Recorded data

+ + + +

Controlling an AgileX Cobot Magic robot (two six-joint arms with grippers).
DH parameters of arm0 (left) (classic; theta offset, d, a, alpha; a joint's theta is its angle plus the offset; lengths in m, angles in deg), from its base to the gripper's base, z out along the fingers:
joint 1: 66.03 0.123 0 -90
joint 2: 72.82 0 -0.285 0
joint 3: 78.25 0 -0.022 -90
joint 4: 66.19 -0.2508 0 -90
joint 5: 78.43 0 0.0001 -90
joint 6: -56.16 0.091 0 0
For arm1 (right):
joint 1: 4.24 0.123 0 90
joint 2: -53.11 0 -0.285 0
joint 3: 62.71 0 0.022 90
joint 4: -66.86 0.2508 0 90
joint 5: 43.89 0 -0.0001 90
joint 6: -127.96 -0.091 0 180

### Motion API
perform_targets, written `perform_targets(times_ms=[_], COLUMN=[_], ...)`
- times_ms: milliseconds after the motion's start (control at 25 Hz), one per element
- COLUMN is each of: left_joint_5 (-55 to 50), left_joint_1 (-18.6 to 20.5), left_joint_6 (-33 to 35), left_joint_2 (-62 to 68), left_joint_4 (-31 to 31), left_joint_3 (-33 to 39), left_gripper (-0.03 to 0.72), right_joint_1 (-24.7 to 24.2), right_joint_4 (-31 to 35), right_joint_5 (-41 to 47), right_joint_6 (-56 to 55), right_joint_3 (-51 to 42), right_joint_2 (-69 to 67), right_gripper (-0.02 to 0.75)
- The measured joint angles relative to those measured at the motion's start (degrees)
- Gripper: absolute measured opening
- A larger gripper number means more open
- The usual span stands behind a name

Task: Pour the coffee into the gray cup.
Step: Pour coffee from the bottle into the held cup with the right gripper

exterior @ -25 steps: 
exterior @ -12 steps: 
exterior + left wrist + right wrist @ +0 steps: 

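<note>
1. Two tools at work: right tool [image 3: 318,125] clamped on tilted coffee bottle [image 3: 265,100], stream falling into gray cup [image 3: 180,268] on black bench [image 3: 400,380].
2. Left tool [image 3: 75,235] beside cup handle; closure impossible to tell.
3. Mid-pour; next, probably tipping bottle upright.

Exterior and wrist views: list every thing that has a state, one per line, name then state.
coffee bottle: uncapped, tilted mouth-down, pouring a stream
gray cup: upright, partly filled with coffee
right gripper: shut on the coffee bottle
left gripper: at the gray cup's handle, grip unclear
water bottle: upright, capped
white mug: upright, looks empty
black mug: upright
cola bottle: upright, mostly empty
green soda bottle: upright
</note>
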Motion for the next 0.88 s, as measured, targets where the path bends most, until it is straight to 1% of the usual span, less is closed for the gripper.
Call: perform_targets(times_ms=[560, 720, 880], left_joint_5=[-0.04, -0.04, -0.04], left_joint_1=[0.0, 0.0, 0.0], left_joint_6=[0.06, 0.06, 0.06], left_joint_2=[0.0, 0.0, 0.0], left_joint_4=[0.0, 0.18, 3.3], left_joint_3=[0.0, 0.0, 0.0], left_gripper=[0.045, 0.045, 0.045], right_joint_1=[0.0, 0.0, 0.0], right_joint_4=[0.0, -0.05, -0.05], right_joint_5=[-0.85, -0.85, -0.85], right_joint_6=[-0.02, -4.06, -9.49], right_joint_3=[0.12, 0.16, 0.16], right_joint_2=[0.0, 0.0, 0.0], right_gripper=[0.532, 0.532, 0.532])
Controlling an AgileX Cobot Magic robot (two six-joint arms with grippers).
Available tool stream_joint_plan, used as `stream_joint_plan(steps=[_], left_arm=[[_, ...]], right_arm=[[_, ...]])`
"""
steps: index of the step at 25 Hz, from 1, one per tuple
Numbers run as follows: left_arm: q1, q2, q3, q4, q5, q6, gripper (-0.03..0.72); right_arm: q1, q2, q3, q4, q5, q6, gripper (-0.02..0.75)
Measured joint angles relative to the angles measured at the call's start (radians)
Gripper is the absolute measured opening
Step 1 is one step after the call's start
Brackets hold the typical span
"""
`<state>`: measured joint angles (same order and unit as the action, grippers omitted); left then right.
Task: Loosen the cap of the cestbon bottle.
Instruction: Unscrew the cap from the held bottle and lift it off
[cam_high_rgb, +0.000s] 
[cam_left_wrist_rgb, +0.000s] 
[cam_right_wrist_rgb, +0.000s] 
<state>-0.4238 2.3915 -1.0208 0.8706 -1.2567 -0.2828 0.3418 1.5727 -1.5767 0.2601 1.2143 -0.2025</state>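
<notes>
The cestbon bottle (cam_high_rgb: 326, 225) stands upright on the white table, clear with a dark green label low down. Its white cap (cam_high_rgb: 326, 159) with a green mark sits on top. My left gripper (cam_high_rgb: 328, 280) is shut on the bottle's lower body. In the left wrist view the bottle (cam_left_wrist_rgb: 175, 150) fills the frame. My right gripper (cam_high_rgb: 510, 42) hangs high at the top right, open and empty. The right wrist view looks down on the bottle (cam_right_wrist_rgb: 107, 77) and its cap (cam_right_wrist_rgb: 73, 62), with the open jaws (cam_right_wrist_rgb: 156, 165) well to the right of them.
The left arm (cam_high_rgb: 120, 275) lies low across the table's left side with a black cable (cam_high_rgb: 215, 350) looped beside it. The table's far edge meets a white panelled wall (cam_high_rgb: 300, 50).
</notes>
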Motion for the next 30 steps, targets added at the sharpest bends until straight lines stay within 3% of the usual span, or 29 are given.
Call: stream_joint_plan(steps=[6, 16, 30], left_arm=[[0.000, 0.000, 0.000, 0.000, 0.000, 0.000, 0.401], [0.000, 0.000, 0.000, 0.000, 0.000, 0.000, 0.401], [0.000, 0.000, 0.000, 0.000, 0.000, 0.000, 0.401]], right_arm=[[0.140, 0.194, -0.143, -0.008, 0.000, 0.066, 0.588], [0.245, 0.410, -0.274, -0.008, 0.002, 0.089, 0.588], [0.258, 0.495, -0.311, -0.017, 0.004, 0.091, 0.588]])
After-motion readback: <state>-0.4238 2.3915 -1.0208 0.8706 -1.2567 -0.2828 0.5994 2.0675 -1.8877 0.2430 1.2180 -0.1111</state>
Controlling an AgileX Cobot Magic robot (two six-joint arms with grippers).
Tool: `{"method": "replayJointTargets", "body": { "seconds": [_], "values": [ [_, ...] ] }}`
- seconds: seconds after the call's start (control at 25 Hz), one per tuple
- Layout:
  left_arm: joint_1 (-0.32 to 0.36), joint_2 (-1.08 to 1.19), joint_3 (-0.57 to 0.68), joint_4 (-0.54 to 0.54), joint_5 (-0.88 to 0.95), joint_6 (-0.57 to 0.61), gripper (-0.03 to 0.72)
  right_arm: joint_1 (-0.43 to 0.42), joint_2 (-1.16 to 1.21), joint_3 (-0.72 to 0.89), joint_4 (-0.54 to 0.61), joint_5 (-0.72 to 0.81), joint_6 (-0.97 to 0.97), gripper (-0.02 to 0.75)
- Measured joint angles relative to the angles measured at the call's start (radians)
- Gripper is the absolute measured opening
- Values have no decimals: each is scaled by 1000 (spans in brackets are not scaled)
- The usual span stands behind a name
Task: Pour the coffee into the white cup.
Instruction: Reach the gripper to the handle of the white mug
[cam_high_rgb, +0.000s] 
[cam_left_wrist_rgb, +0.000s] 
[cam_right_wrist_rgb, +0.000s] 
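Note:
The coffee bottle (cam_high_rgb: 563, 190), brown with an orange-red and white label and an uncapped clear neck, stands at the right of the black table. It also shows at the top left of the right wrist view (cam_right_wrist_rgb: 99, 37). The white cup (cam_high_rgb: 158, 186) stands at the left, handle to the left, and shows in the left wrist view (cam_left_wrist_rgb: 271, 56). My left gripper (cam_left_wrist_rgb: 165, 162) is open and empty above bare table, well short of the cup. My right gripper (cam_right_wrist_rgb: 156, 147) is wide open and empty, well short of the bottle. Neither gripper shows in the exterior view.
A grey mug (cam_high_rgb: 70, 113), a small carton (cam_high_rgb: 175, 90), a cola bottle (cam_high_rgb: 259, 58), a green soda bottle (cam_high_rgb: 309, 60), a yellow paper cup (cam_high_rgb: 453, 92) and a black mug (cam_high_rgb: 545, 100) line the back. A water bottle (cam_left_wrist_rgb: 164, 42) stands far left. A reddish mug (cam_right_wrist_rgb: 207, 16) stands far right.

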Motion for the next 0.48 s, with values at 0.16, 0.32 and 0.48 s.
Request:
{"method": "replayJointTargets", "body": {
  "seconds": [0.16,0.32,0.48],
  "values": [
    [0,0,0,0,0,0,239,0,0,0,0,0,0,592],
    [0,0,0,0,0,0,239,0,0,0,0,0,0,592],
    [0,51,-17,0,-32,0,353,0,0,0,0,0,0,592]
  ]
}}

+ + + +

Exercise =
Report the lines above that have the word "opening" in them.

Solution =
- Gripper: absolute measured opening
Gripper is the absolute measured opening
- Gripper is the absolute measured opening

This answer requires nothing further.